=== Provided material ===
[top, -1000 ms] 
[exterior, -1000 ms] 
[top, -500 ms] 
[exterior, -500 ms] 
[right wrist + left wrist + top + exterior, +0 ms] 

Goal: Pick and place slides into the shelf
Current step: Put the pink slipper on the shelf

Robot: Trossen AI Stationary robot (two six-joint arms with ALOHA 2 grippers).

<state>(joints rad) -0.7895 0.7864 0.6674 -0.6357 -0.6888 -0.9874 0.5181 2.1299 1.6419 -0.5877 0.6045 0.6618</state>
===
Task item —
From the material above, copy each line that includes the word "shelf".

Answer to the problem —
Goal: Pick and place slides into the shelf
Current step: Put the pink slipper on the shelf

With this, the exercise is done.